Innovations such as these are exactly why Dene Grigar, director of Washington State University Vancouver’s Creative Media and Digital Culture Program, thinks technology has such promise to improve the world — as long as we monitor progress along the way.

“God bless technology for these things,” she said.

The curriculum in her program is meant to prepare students for a “culturally diverse and technologically complex 21st century.” So the concept of posthumanism, and the ethics involved in altering the natural order, is a component of the lessons.

“The notion of posthumanity is the idea that our consciousness can take us further,” Grigar said. “We can enhance ourselves through knowledge and wisdom.”

Taking big steps

In a speech in 2012 at the Camas-Washougal Chamber of Commerce, Ken Fisher, CEO and founder of Fisher Investments, a California-based multibillion-dollar money management firm with offices in Camas, told the audience to begin preparing for the future.

“All power shifts to those who are creative consumers of technology,” he said at the time. “If you don’t accept the singularity and go with it, others from other places will.

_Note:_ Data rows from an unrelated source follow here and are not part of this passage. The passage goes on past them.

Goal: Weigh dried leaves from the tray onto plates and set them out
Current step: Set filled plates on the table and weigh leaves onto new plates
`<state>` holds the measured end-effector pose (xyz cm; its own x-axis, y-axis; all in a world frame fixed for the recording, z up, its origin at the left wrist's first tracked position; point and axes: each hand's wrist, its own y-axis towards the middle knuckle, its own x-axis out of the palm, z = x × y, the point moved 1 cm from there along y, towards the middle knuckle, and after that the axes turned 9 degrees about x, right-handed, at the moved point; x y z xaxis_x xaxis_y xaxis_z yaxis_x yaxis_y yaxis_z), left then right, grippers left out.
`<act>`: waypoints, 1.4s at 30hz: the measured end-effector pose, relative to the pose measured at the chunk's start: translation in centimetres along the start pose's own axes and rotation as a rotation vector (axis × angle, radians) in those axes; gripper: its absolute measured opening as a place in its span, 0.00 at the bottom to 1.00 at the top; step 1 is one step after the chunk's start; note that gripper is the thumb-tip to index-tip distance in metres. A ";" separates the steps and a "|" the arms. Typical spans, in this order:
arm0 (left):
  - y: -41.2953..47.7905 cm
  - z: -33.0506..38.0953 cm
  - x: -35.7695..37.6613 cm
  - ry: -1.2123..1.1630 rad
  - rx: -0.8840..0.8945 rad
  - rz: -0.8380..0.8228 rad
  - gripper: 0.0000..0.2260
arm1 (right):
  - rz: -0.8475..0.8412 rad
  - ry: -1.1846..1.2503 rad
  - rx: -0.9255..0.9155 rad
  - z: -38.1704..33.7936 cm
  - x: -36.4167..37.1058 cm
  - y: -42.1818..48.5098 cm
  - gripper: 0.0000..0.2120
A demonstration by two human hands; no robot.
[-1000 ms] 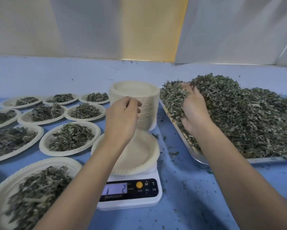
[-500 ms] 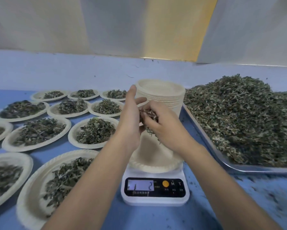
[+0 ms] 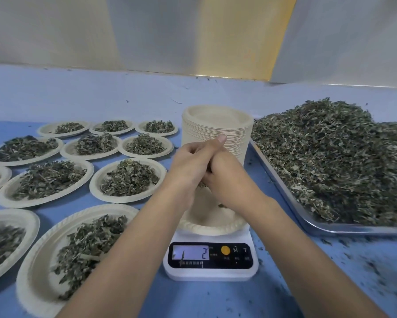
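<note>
On your far left, round cream paper plates (image 3: 93, 187) heaped with dried green leaves stand in rows on the blue desk (image 3: 193, 299), the nearest ones cut off by the lower left edge of the view. Your left forearm reaches in from the bottom, and your left hand (image 3: 190, 161) hangs above the middle of the desk with its thumb pointing up and its fingers curved against your other hand. Whether those fingers grip anything themselves, you cannot tell. Just behind your hands stands a tall stack of empty cream paper plates (image 3: 215, 125). Below them a single empty cream paper plate (image 3: 206, 228) sits on a white digital kitchen scale (image 3: 211, 275). The scale's black front panel has an orange button, and its display reads 2. Your right hand (image 3: 225, 171) presses against the left one, directly above that plate. It is curled around a small clump of dried leaves (image 3: 203, 185), with bits showing in the seam between the two hands and under the palm. To your right, a shallow rectangular metal tray (image 3: 330, 228) lies on the desk close beside the stack, carrying a large mound of dried green leaves (image 3: 330, 161) piled well above its rim. Loose leaf crumbs (image 3: 364, 267) dot the desk in front of the tray.
</note>
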<state>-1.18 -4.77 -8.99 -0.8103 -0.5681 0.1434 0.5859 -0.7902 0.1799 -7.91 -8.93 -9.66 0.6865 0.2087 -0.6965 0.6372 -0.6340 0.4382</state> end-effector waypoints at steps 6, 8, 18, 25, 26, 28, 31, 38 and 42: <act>0.6 -0.4 -0.6 -0.083 -0.072 0.097 0.12 | 0.043 0.062 0.077 -0.2 -0.1 -0.6 0.16; 0.7 -0.5 -0.9 -0.069 -0.095 0.113 0.10 | 0.041 0.049 0.059 -0.5 -0.2 -0.7 0.18; 0.8 -0.3 -1.6 -0.117 -0.125 0.215 0.10 | -0.047 -0.011 0.025 -0.9 -1.3 -1.1 0.20; 1.0 -0.4 -1.7 -0.132 -0.117 0.271 0.12 | -0.145 0.071 0.016 -0.5 -1.7 -0.8 0.12; 1.1 -0.4 -1.7 -0.159 -0.128 0.275 0.13 | -0.145 0.078 0.022 -0.4 -1.7 -0.8 0.12; 1.3 -0.4 -1.8 -0.208 -0.148 0.281 0.15 | -0.127 0.091 0.025 -0.4 -1.7 -0.7 0.12; 1.4 -0.3 -2.0 -0.260 -0.148 0.317 0.15 | -0.094 0.110 0.014 -0.4 -1.9 -0.7 0.10; 1.7 0.2 -3.0 -0.396 -0.191 0.345 0.16 | -0.011 0.158 0.074 0.4 -2.6 -0.5 0.07; 1.6 1.0 -3.3 -0.490 -0.197 0.362 0.15 | -0.080 0.066 0.121 1.0 -2.2 -0.4 0.09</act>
<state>2.45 -3.93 -8.19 -0.4354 -0.6726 0.5984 0.7703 -0.6223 -0.1391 -10.01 -9.87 -8.90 0.6593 0.3085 -0.6857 0.6470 -0.6972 0.3085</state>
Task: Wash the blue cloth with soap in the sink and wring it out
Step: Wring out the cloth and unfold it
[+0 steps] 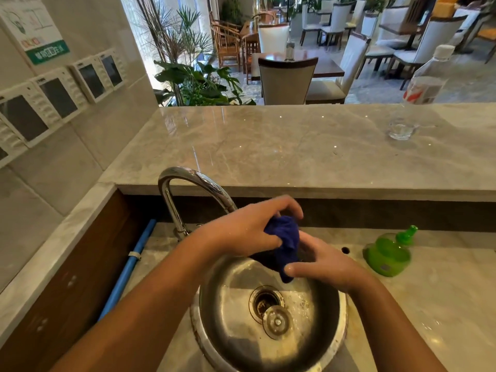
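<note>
- One pale marble bench (442,304) surrounds the sink, with a raised upper ledge behind it.
- Round steel sink (230,304) is set into the bench, its basin wet.
- Curved chrome tap (188,181) rises behind the sink to the left and arches toward the hands.
- Left hand (241,232) is above the sink's back edge, its fingers (291,206) curled over the top of the cloth and its thumb pressed into it.
- Right hand (327,267) is over the sink's right side, its fingers (294,269) curled round the cloth's lower end.
- Blue cloth (287,237) is bunched between both hands, above the back of the sink.
- Green soap bottle (387,255) stands on the bench just right of the sink.
- Clear glass (401,128) sits on the upper ledge, well behind the sink to the right.
- Metal drain plug (276,322) lies tilted beside the open drain in the sink's bottom.
</note>
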A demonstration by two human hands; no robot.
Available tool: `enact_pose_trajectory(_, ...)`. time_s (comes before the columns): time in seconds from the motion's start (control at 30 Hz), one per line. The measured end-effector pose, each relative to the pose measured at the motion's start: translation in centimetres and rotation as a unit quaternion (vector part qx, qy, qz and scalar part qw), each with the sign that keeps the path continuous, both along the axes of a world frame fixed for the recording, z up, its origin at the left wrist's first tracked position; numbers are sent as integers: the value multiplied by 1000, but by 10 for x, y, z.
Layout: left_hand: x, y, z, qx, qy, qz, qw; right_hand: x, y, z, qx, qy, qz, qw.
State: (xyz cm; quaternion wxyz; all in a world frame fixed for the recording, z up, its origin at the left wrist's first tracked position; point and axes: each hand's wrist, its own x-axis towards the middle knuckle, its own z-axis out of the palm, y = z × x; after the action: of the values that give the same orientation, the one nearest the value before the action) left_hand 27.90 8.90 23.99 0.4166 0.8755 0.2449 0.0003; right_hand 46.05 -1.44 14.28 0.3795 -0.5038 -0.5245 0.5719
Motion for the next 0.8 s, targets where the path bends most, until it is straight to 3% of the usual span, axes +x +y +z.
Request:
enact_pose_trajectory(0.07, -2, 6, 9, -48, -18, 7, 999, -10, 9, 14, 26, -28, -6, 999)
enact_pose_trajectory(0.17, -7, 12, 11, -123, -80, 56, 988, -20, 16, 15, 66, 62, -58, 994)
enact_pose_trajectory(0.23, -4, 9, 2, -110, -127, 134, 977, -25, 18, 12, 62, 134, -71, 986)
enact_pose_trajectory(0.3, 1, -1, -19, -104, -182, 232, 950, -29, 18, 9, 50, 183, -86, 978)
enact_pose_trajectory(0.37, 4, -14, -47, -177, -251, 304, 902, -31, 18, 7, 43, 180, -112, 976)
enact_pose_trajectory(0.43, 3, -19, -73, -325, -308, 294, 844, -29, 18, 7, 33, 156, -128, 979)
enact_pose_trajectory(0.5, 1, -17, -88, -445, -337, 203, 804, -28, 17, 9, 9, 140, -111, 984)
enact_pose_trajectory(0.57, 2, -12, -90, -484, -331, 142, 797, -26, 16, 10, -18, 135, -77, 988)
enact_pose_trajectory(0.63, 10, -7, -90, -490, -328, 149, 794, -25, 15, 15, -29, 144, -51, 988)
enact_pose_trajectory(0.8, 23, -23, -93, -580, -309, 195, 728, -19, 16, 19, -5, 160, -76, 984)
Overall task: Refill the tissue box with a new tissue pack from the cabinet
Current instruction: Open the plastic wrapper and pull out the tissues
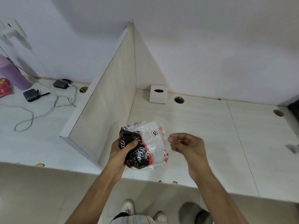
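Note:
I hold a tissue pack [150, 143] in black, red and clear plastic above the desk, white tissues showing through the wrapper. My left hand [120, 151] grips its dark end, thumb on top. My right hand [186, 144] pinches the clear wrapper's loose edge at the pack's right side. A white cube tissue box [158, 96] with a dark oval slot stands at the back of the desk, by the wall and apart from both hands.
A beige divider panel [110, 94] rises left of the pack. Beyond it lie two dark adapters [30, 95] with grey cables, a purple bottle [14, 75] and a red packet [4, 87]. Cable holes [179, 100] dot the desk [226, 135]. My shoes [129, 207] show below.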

The place that resists loses. You either go with it or get left behind.”

Emerging technology has the potential to improve societies, he said, but it also has the potential to be disruptive, including by displacing jobs through automation and by broadening the socioeconomic gap.

Two years later, his thoughts haven’t changed, he wrote in an email.

“The future and technology are not as perceived. Technology is not Facebook and websites and apps, but instead, the things we can’t easily fathom now that are easily achievable ahead,” Fisher wrote.

We’re leaving more and more in the hands of machines.

“The concept is that technology will be deployed for normal functions increasingly in ways that produce opportunities and results while also creating displacements and social tension … and that people should emotionally and every other way prepare for that changing world.”